Manni L, Lundeberg T, Holmang A, Aloe L, Stener-Victorin E.
Cardiovascular Institute and Wallenberg Laboratory, Sahlgrenska Academy, Goteborg University, SE-413 45 Goteborg, Sweden. firstname.lastname@example.org
BACKGROUND: Estradiol valerate (EV)-induced polycystic ovaries (PCO) in rats is associated with an increase in ovarian sympathetic outflow. Low-frequency (2 Hz) electro-acupuncture (EA) has been shown to modulate sympathetic markers as well as ovarian blood flow as a reflex response via the ovarian sympathetic nerves, in rats with EV-induced PCO. METHODS: In the present study, we further tested the hypothesis that repeated 2 Hz EA treatments modulate ovarian sympathetic outflow in rats with PCO, induced by a single i.m. injection of EV, by investigating the mRNA expression, the amount and distribution of proteins of alpha1a-, alpha1b-, alpha1d-, and beta2-adrenoceptors (ARs), as well as the low-affinity neurotrophin receptor (p75NTR). RESULTS: It was found that EV injection results in significantly higher mRNA expression of ovarian alpha1b- and alpha1d-AR in PCO rats compared to control rats.
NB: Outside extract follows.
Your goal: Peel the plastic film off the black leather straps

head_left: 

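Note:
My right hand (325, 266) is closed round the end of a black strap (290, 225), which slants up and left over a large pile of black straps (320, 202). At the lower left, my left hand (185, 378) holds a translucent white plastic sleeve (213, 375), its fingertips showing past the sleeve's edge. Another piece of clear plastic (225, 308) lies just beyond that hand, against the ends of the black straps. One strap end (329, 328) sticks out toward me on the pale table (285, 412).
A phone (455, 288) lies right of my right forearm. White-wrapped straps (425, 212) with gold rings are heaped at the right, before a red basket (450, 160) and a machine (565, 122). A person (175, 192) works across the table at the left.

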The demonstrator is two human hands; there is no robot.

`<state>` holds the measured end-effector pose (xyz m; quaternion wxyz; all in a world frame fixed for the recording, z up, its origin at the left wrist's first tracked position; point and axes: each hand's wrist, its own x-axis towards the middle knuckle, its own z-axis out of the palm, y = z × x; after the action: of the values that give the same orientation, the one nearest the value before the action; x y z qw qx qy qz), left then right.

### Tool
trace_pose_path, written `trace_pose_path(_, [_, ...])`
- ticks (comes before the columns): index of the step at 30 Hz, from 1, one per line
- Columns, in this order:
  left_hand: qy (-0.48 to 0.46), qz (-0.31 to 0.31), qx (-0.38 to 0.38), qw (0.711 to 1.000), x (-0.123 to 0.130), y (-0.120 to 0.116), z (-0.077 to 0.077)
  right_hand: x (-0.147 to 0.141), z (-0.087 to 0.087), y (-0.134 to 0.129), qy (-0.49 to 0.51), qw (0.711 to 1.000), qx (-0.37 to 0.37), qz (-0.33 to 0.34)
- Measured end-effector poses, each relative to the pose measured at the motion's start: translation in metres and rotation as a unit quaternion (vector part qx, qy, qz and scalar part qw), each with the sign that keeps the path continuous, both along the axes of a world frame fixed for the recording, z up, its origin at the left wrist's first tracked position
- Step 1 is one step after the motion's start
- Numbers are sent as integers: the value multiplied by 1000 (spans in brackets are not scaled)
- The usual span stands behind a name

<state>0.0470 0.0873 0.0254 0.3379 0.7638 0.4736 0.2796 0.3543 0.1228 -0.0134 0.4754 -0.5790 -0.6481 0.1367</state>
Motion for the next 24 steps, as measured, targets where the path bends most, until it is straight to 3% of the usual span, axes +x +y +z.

The p75NTR and beta2-ARs mRNA expression were unchanged in the PCO ovary. Low-frequency EA resulted in a significantly lower expression of beta2-ARs mRNA expression in PCO rats. The p75NTR mRNA was unaffected in both PCO and control rats. PCO ovaries displayed significantly higher amount of protein of alpha1a-, alpha1b- and alpha1d-ARs, and of p75NTR, compared to control rats, that were all counteracted by repeated low-frequency EA treatments, except for alpha1b-AR. CONCLUSION: The present study shows that EA normalizes most of the EV-induced changes in ovarian ARs. Furthermore, EA was able to prevent the EV-induced up regulation of p75NTR, probably by normalizing the sympathetic ovarian response to NGF action. Our data indicate a possible role of EA in the regulation of ovarian responsiveness to sympathetic inputs and depict a possible complementary therapeutic approach to overcoming sympathetic-related anovulation in women with PCOS.